::: Entries shown :::

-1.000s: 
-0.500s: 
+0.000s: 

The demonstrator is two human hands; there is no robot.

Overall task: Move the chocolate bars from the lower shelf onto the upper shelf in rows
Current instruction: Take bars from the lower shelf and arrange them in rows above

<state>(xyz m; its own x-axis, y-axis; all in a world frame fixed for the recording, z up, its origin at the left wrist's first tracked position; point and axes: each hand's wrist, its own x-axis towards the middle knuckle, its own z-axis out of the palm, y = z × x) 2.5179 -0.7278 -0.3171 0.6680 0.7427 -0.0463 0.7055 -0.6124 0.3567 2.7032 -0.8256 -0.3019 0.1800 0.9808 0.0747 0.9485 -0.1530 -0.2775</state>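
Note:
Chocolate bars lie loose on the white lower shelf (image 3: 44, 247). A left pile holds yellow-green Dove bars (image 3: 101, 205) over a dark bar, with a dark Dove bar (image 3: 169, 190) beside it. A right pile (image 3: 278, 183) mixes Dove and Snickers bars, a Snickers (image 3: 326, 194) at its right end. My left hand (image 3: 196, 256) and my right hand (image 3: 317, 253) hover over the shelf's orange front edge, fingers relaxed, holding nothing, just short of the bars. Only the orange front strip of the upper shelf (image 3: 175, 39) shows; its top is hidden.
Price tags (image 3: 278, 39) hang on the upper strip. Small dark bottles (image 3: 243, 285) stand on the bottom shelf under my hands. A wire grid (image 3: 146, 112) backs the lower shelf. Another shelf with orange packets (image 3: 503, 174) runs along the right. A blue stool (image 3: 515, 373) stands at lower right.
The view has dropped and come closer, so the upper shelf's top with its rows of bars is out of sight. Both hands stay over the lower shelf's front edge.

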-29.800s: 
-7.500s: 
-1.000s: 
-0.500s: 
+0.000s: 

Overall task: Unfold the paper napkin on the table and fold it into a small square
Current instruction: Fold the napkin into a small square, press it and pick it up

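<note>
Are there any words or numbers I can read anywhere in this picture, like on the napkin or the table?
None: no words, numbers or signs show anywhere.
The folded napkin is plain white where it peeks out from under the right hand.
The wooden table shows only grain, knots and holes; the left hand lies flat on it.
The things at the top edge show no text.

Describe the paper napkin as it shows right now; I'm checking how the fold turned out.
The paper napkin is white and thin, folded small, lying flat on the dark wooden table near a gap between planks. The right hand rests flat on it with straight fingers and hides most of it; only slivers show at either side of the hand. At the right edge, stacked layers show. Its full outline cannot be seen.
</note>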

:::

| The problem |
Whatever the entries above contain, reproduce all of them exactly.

| Result for this exercise |
-1.000s: 
-0.500s: 
+0.000s: 

The demonstrator is two human hands; there is no robot.

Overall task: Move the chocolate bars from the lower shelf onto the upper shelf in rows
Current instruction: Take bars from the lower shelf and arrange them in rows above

<state>(xyz m; its own x-axis, y-axis; all in a world frame fixed for the recording, z up, its origin at the left wrist's first tracked position; point and axes: each hand's wrist, its own x-axis towards the middle knuckle, its own z-axis out of the palm, y = z × x) 2.5179 -0.7278 -0.3171 0.6680 0.7427 -0.0463 0.7055 -0.6124 0.3567 2.7032 -0.8256 -0.3019 0.1800 0.9808 0.0747 0.9485 -0.1530 -0.2775</state>
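Note:
Chocolate bars lie loose on the white lower shelf (image 3: 44, 247). A left pile holds yellow-green Dove bars (image 3: 101, 205) over a dark bar, with a dark Dove bar (image 3: 169, 190) beside it. A right pile (image 3: 278, 183) mixes Dove and Snickers bars, a Snickers (image 3: 326, 194) at its right end. My left hand (image 3: 196, 256) and my right hand (image 3: 317, 253) hover over the shelf's orange front edge, fingers relaxed, holding nothing, just short of the bars. Only the orange front strip of the upper shelf (image 3: 175, 39) shows; its top is hidden.
Price tags (image 3: 278, 39) hang on the upper strip. Small dark bottles (image 3: 243, 285) stand on the bottom shelf under my hands. A wire grid (image 3: 146, 112) backs the lower shelf. Another shelf with orange packets (image 3: 503, 174) runs along the right. A blue stool (image 3: 515, 373) stands at lower right.
The view has dropped and come closer, so the upper shelf's top with its rows of bars is out of sight. Both hands stay over the lower shelf's front edge.
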
-29.800s: 
-7.500s: 
-1.000s: 
-0.500s: 
+0.000s: 

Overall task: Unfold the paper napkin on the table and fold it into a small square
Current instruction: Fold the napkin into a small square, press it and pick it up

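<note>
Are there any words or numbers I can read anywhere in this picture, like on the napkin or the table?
None: no words, numbers or signs show anywhere.
The folded napkin is plain white where it peeks out from under the right hand.
The wooden table shows only grain, knots and holes; the left hand lies flat on it.
The things at the top edge show no text.

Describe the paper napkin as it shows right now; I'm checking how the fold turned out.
The paper napkin is white and thin, folded small, lying flat on the dark wooden table near a gap between planks. The right hand rests flat on it with straight fingers and hides most of it; only slivers show at either side of the hand. At the right edge, stacked layers show. Its full outline cannot be seen.
</note>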

Nothing further remains to be added to the answer.